Rather than allow the Democrats to run it out of the state, the NAACP’s Alabama affiliate challenged the disclosure requirement in federal court, and in 1958 it won a decisive victory.  

In a unanimous decision, the U.S. Supreme Court struck down Alabama’s disclosure law. Unfortunately, instead of finding that the law was unconstitutional on its face, the court found it was unconstitutional as it applied to the NAACP in that particular case.  

That narrow ruling is what gives today’s Democrats their opening. 

Citing the as-applied nature of the court’s decision in NAACP v. Alabama as justification, the Democratic establishment has recently embarked on a full-blown revival of donor disclosure.  

The free and unfettered flow of competing ideas is essential to the operation of our republican system of government.

In 2013, New York State’s Democratic Attorney General Eric Schneiderman began demanding the names of donors to nonprofits operating within the state.
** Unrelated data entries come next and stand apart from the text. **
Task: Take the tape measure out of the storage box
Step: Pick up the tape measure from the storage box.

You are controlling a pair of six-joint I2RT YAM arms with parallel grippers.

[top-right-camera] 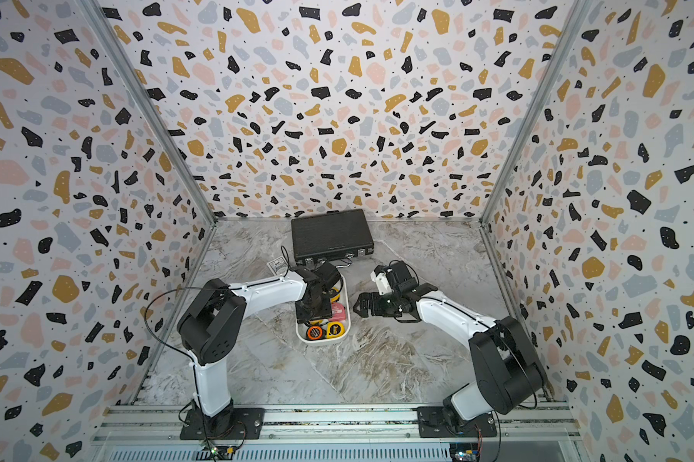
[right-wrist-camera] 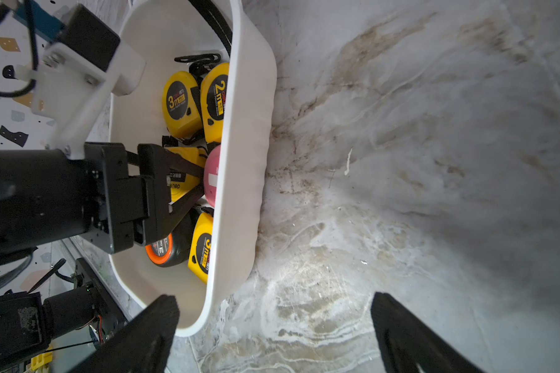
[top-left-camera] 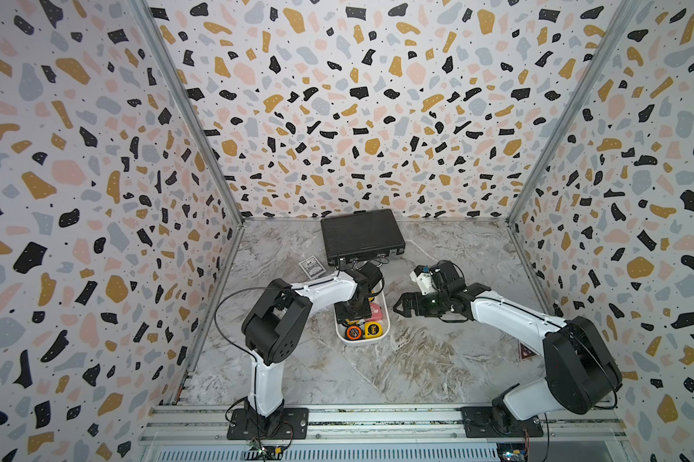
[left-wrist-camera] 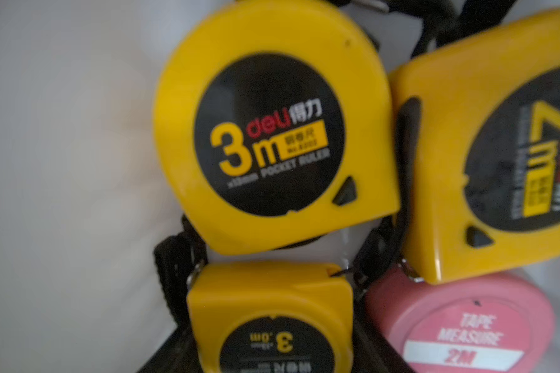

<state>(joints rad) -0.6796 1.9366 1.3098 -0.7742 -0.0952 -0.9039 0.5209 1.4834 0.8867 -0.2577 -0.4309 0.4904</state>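
Straddling a yellow tape measure (left-wrist-camera: 269, 290) to lift it out, your left gripper (right-wrist-camera: 198, 182) shows no clear pinch; right gripper (right-wrist-camera: 275, 298) waits spread.

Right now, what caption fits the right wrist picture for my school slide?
Left gripper inside the white storage box, fingers either side of a yellow tape measure, beside the pink one.

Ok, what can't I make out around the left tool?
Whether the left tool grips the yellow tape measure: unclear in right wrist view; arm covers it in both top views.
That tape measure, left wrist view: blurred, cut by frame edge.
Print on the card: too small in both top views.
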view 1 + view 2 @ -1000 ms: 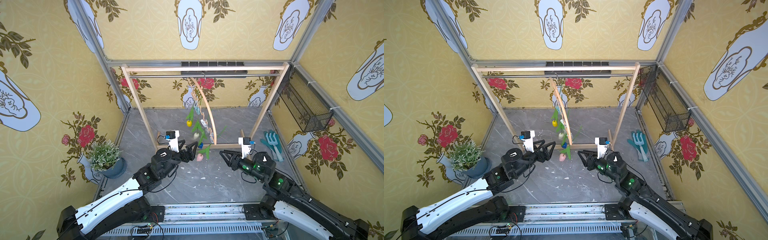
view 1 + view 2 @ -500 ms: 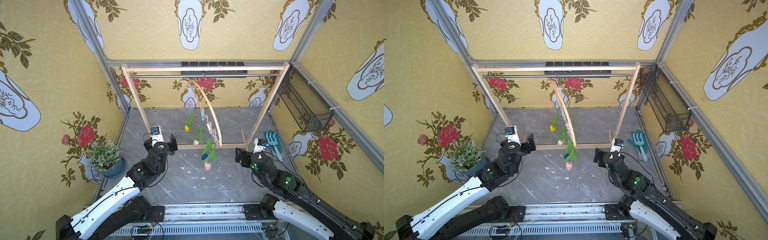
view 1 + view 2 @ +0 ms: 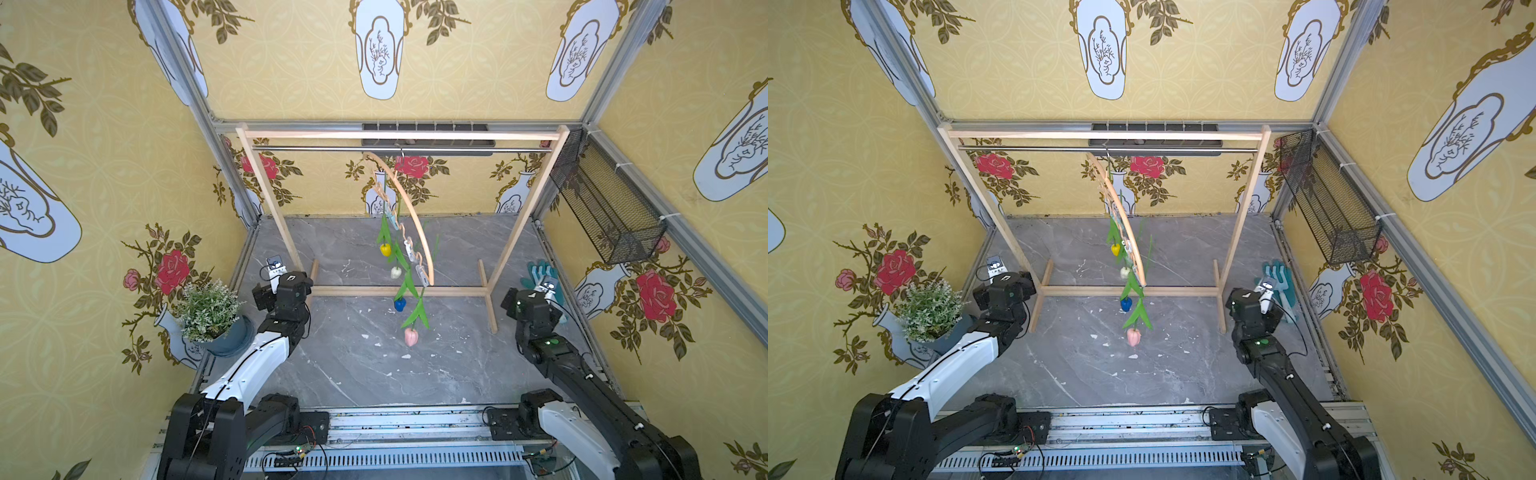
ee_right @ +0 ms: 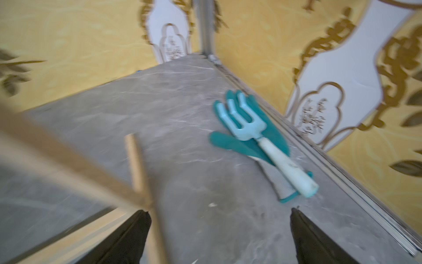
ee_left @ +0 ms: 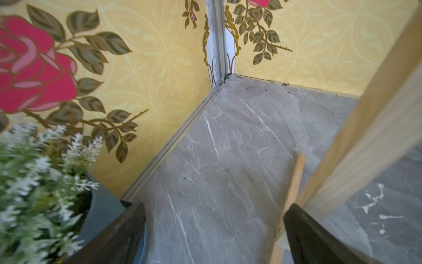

California’s Democratic Attorney General Kamala Harris made a similar demand the following year.  

Last week – on a party-line vote – the Democrats in the U. S. House of Representatives approved H.R. 1, making donor disclosure a national requirement under federal law. 

While the threat of disclosure tends to discourage donations to nonprofit organizations of all kinds, the chilling effect is particularly pronounced for organizations that espouse unpopular views on contentious issues. 

In today’s highly polarized and censorious atmosphere, those who are known to support such organizations are subject to devastating forms of retaliation, including boycotts and protests for business owners and job losses and death threats for private individuals.  

Rather than risk that kind of retaliation, many people will simply stop supporting controversial organizations. That makes donor disclosure attractive to entrenched political interests, but it also makes it extremely dangerous.  

The free and unfettered flow of competing ideas is essential to the operation of our republican system of government and to the survival of our free and open society. That is why the First Amendment protects multiple forms of free expression – not just freedom of speech and freedom of the press, but also the right to assemble, and the right to petition the government.   


We can exercise our expressive rights in person by speaking in public, by publishing our thoughts in printed form, by attending political meetings with other like-minded people, and by writing to and calling on our elected representatives. For most of us, however, it is far more efficient and effective to join with others in support of nonprofit organizations that speak and publish and advocate on our behalf.  

Donor disclosure laws are dangerous because they make people afraid to exercise their expressive rights in this highly efficient and effective way. That seems to be what today’s Democrats want. For the good of the country, we must prove them wrong.